Redactions to Catholic clergy abuse report delivered to judge, Maryland Attorney General Anthony Brown says

BALTIMORE — Maryland Attorney General Anthony Brown said his office on Monday sent a judge the proposed redactions for its report on Catholic clergy sexual abuse, meeting the deadline to do so.

The redacted names, which many number more than 200, include individuals who are living, are accused of abuse, or hiding, enabling, assisting in the cover-up of abuse, or protecting abusers from the consequences of their actions, and whose identities were revealed as a result of a grand-jury subpoena, according to a statement from Brown.

Baltimore Circuit Judge Robert K. Taylor will review the proposed redactions before he gives his approval to make the report public, according to his Feb. 24 order. It is not clear how long Taylor will need to review the report before he gives the OK to release it.
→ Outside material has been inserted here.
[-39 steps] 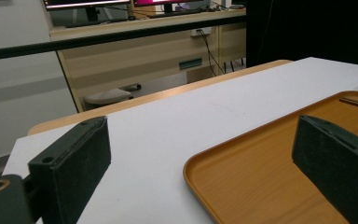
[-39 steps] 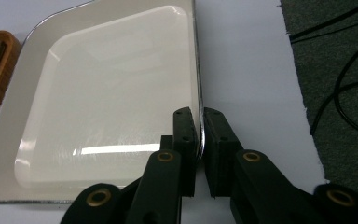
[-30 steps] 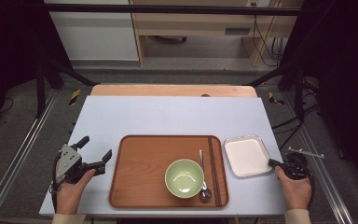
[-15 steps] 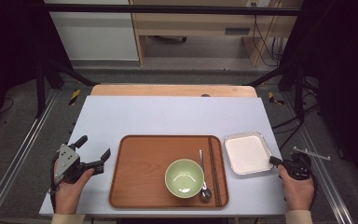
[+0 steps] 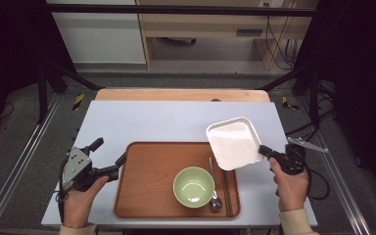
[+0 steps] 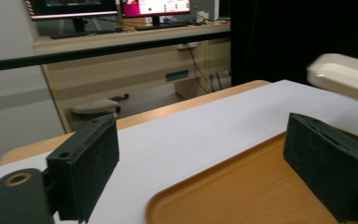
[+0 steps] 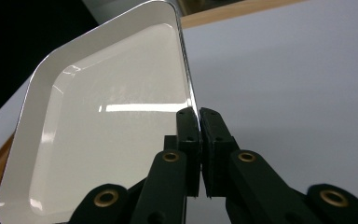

The report, titled “Clergy Abuse in Maryland,” is 456 pages and reveals the extent of child sexual abuse and the subsequent cover-up within the Roman Catholic Archdiocese of Baltimore. The product of a four-year investigation, the report relies on diocesan documents the attorney general’s office obtained by way of a grand jury.

—The Baltimore Sun

Coming soon to Florida beaches: Massive, messy and maybe record mounds of seaweed

MIAMI — A giant blob of seaweed, spanning 5,000 miles and weighing an estimated 6.1 million tons, threatens to blanket Florida beaches and Caribbean islands with smelly piles of decaying brown goop.

Sargassum — the scientific name for the brown seaweed often found strewn across South Florida beaches — could start piling up in the Florida Keys in the next few days. Scientists expect Miami Beach to become a hot spot later in the sargassum season, which runs from March through October.

This year’s sargassum bloom is shaping up to be one of the biggest ever recorded. Since 2011, a combination of human activity and climate change has created a string of unusually large seaweed blobs. Every year for the past five years has set a new record for the biggest blob ever.

“We cannot predict whether this year will set a new record,” said Chuanmin Hu, who is part of a team of University of South Florida oceanography professors who track sargassum blooms via satellite and publish monthly bulletins on their outlook. “All we can say is this year will be another major sargassum year on the level of the average for the past five years.”

—Miami Herald

US urges Turkey to allow NATO expansion as officials set to meet

U.S. national security adviser Jake Sullivan urged Turkey to ratify the membership bids of Sweden and Finland into NATO as pressure builds on two remaining holdouts to approve the expansion of the military alliance.

Officials from Turkey, Sweden and Finland have been trying to break an impasse that has held up the North Atlantic Treaty Organization’s expansion since the two Nordic countries were invited to join in June. Turkey, the only holdout besides Hungary, wants Sweden to crack down on groups Ankara considers as terrorist in exchange for agreeing to accession.

“I believe there is no reason it can’t be secured by the summit this summer for both Finland and for Sweden,” Sullivan told reporters ahead of talks with Turkish President Recep Tayyip Erdogan’s special adviser and spokesman Ibrahim Kalin in Washington on Tuesday.

The two men “will have the chance to talk about this issue as well as 127 other issues that are relevant to the U.S.-Turkey relationship,” Sullivan said.